雲井龍雄の墓

雲井龍雄の墓

(写真:常安寺にある雲井龍雄の墓)

幕末の志士雲井龍雄は中島惣右衛門の次男で幼名猪吉といった。のち小島才助の養子となり小島辰三郎を名乗る。本名は小島守善。雲井龍雄は彼の最も知られた変名である。幼少から秀才として知られ、興譲館に通って、その書籍を読み尽くしたともいう。当時の興譲館が朱子学一辺倒だったことから反骨精神旺盛な龍雄は講義に出席しなくなり、米沢藩の秀才、甘糟継成の好意で蔵書を借り出して勉強していた。結局、興譲館からは放校処分とされてしまった。高畠御役屋で斎藤篤信の部下として仕事をしながら漢詩を作っていたが、江戸勤務となり安井息軒の塾で頭角をあらわす。その後、藩命で京都にて宮島誠一郎らと同様に工作活動に従事。長州・土佐の志士と深く交流していた。雲井龍雄は大政奉還には賛成で新政府の役人にも抜擢されたが、薩長主導の武力による奥羽諸藩の討伐には反対し、「討薩の檄」を作って薩摩藩の罪を挙げて非難しながら、奥羽越列藩同盟の決起を義挙として協力を求めた。
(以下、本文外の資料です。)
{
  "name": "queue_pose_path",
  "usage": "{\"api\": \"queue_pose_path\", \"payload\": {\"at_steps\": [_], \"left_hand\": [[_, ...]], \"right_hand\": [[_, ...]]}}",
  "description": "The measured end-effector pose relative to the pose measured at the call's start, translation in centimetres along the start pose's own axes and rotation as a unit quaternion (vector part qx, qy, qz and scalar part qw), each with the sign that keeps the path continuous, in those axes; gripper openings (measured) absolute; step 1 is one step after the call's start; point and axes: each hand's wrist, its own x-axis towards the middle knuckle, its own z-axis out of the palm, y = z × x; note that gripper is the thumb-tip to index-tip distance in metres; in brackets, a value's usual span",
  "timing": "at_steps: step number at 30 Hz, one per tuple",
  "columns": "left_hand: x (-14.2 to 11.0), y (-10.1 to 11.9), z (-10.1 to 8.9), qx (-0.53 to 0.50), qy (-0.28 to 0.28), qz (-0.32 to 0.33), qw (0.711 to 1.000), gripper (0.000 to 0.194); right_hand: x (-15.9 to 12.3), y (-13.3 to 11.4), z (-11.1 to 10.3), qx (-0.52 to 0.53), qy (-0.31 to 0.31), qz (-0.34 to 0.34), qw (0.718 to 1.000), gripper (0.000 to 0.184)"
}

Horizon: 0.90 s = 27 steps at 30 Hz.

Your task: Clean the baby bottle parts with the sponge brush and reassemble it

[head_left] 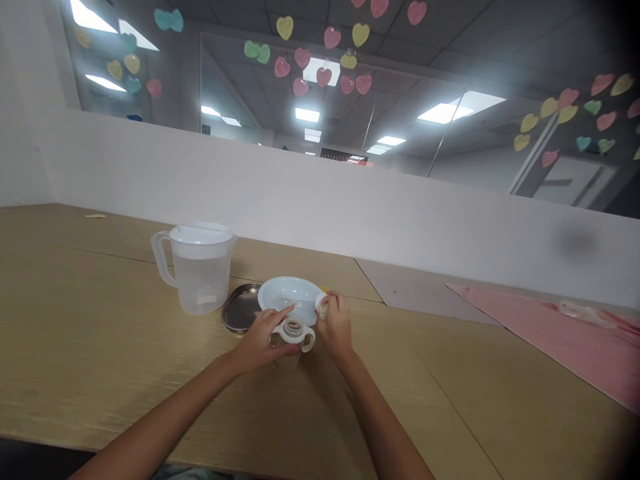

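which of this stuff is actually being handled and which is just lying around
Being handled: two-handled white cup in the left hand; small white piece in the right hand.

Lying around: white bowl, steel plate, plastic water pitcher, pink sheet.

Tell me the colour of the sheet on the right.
The sheet is pink, shown best in the head view.

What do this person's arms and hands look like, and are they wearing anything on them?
The left hand and right hand are bare, with no gloves, and no ring, watch or bracelet shows. The left forearm and right forearm are bare too, with no sleeve on them. A sliver of pale cloth shows at the bottom edge, too little to tell the garment.
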Motion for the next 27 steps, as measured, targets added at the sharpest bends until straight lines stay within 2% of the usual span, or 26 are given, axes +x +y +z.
{"api": "queue_pose_path", "payload": {"at_steps": [4, 9, 19, 21, 27], "left_hand": [[-0.01, 0.02, -0.05, 0.002, 0.0, 0.004, 1.0, 0.075], [-0.02, 0.18, -0.14, 0.003, -0.002, 0.0, 1.0, 0.073], [-0.03, 0.17, -0.17, 0.006, -0.007, -0.003, 1.0, 0.075], [-0.02, 0.2, -0.17, 0.009, -0.01, -0.005, 1.0, 0.075], [-0.02, 0.1, -0.15, 0.009, -0.006, 0.001, 1.0, 0.074]], "right_hand": [[-0.3, 0.02, -0.07, -0.019, -0.023, 0.02, 0.999, 0.027], [-0.5, -0.17, -0.26, -0.04, -0.058, 0.031, 0.997, 0.033], [-0.24, -0.36, 0.34, -0.152, -0.074, -0.052, 0.984, 0.048], [-0.14, -0.54, 0.25, -0.159, -0.084, -0.049, 0.982, 0.047], [-0.04, -0.43, 0.38, -0.136, -0.093, -0.007, 0.986, 0.03]]}}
米沢藩は当初、新政府と敵対せずに会津、庄内両藩を擁護しながら戦争回避の道を探っていたが、新政府軍参謀世良修蔵が暗殺されるに及び、新政府との対立が決定的となって奥羽越列藩同盟を結成して戊辰戦争に突入した。また龍雄は新撰組の永倉新八らを米沢に迎えた。戊辰戦争後、新政府の集議院に勤めるが反骨精神旺盛で激しく議論を闘わせる所が嫌われ、戊辰戦争中の「討薩の檄」の態度が問題視され、議員を追われた。その後、逆賊とされ苦しんでいる士族を救うため、明治2年上京して意見書を提出するが明治政府に取り入れられず、明治3年「帰順部曲点検所」を組織して奥羽諸藩士を集め、旧知である長州の広沢真臣らに資金援助を求め、広沢の許可を得て人を集めたが、新政府に不満を持つ士族が集まったため「不満をもつ人々を集めて密議を行った」とされた。龍雄は内乱罪で逮捕されて小塚原で斬首された。享年27歳。墓は南米沢駅近くの常安寺にある。後に長州の広沢真臣が暗殺されたのは広沢が旧知であったにも関わらず龍雄を見殺しにしたので龍雄の仲間、肥後の中村六蔵が広沢を殺したのだともいわれる。